JASPER, Tenn. - Although the last effect of a punctured lung is a dull pain each time he inhales and exhales, Sam Montgomery is thankful for each new breath he takes.

"I was an alpha-male football coach, but now most of my day consists of medicine, taking a shower, rehabbing and just sitting on the front porch talking to friends and seeing my boys in the evening," said Montgomery, who has coached at Central, Boyd-Buchanan, Whitwell and Marion County since 2000. "This has made me a better man and made my walk with God better."

Just four days after resigning as Central's head football coach to spend more time with his three sons, Montgomery was showing some livestock to a potential buyer when the mule he was riding became spooked and began to run. The reins broke off in Montgomery's hands, and as he tried to lean over to ride the mule to the ground, he and the animal both crumpled. As he hit the ground, Montgomery broke his scapula and collarbone, snapped nine ribs from his spine and punctured a lung.

"It was my favorite mule, but when I said 'Whoa' he thought I said 'Go,' and he just took off," said Montgomery, who after going through a divorce decided to step back from coaching to be with his boys more. "I hit the ground and saw black. At first I thought I had just knocked the breath out of myself, but then I realized I had blood in my mouth and coming out of my nose, my chest was numb and I couldn't move my left arm.

"I remember saying, 'Lord if you're going to take me, I wish you'd wait because of my boys.' I looked like I'd been run over by a car."

Paramedics told Montgomery he would need to be transported to Erlanger by ambulance rather than LifeForce because of the risk of his punctured lung collapsing.

"The doctors worried that I would die in the air if they tried that, and they already had to resuscitate me once on the table," Montgomery said. "All my internal organs were bruised except my heart. They were up front with me and said it was very touch and go whether I would make it through."

Montgomery underwent several surgeries, including having the nine ribs wired back to his spine, three steel plates inserted into his back and a six-inch metal plate installed to hold his collarbone in place.

"The mule is fine, but I have more steel in my body than a new Volkswagen," Montgomery joked.

He spent 14 days in the hospital, the first nine of those in ICU, and has lost 44 pounds since the accident.

Doctors have told him it will take as much as six months for him to fully recover, which puts returning to his teaching job and especially coaching this fall in doubt.

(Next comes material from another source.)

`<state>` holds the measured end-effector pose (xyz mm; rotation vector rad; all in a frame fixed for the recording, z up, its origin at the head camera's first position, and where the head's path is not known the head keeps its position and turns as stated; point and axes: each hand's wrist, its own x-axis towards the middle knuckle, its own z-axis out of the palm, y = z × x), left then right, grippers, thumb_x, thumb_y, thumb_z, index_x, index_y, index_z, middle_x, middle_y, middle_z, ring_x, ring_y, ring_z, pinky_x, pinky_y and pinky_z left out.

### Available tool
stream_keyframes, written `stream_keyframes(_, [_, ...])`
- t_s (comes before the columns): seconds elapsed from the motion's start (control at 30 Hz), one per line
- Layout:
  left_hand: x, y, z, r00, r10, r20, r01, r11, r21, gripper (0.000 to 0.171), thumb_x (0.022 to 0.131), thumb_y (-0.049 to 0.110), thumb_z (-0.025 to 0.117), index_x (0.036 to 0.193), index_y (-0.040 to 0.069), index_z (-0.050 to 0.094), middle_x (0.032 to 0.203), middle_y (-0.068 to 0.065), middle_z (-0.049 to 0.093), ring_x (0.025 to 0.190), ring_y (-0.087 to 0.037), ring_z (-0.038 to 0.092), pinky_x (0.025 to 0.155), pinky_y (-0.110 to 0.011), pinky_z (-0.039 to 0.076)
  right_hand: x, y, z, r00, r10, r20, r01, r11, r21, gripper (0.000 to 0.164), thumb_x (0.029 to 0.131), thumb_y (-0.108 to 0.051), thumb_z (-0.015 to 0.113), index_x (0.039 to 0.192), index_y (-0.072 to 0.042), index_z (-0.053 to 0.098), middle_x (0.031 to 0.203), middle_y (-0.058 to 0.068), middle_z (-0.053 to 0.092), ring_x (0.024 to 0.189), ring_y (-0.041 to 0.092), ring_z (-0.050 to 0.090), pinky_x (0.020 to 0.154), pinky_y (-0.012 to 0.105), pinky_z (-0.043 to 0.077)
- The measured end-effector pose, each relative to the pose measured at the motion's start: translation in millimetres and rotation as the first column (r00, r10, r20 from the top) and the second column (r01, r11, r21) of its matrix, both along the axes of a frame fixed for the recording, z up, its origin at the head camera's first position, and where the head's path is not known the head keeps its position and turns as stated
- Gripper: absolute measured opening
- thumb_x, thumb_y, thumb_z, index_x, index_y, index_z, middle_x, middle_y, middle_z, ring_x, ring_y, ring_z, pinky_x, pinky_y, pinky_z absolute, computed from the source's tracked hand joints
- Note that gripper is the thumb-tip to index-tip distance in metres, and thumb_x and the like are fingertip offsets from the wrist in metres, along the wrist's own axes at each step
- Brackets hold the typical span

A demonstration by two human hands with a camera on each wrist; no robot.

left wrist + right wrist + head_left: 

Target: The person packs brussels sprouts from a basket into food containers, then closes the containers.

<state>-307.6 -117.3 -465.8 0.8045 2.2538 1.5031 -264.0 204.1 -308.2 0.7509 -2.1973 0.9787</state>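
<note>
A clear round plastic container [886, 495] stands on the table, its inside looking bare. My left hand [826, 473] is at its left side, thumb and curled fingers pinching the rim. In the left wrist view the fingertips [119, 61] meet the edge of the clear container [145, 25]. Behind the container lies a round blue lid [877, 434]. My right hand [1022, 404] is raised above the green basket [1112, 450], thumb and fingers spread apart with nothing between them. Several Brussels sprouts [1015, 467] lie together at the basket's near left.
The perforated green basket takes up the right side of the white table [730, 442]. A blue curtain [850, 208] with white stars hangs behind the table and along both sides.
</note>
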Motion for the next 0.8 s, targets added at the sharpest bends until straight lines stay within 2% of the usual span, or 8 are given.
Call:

Even minor tasks and walking short distances are still taxing. Montgomery admitted he still has trouble sleeping and tires easily. He said it took 55 minutes just to shave his head earlier this week.

The toughest obstacle was not being able to see his sons for the nearly three-week hospital stay.

"I've got a 9-year-old and 7-year-old twins, and they're my life," Montgomery said. "My family didn't want them to see me like I was in the hospital, so when I got back home it was very emotional for me. I showed them my scars for the first time this week and my 9-year-old said, 'Daddy, it'll be all right. I still love you.' Boy, that meant the world to hear.

"I'll have pain the rest of my life, but it's better than the alternative. I'm blessed by the Lord just to still be here. It's changed my whole outlook on life and makes me appreciate life more and realize how delicate it is. I don't take a moment for granted now. I cherish life. Not being able to move, having tubes in me and wondering if I'm going to walk out of the hospital or being carried out on a gurney makes me appreciate it so much."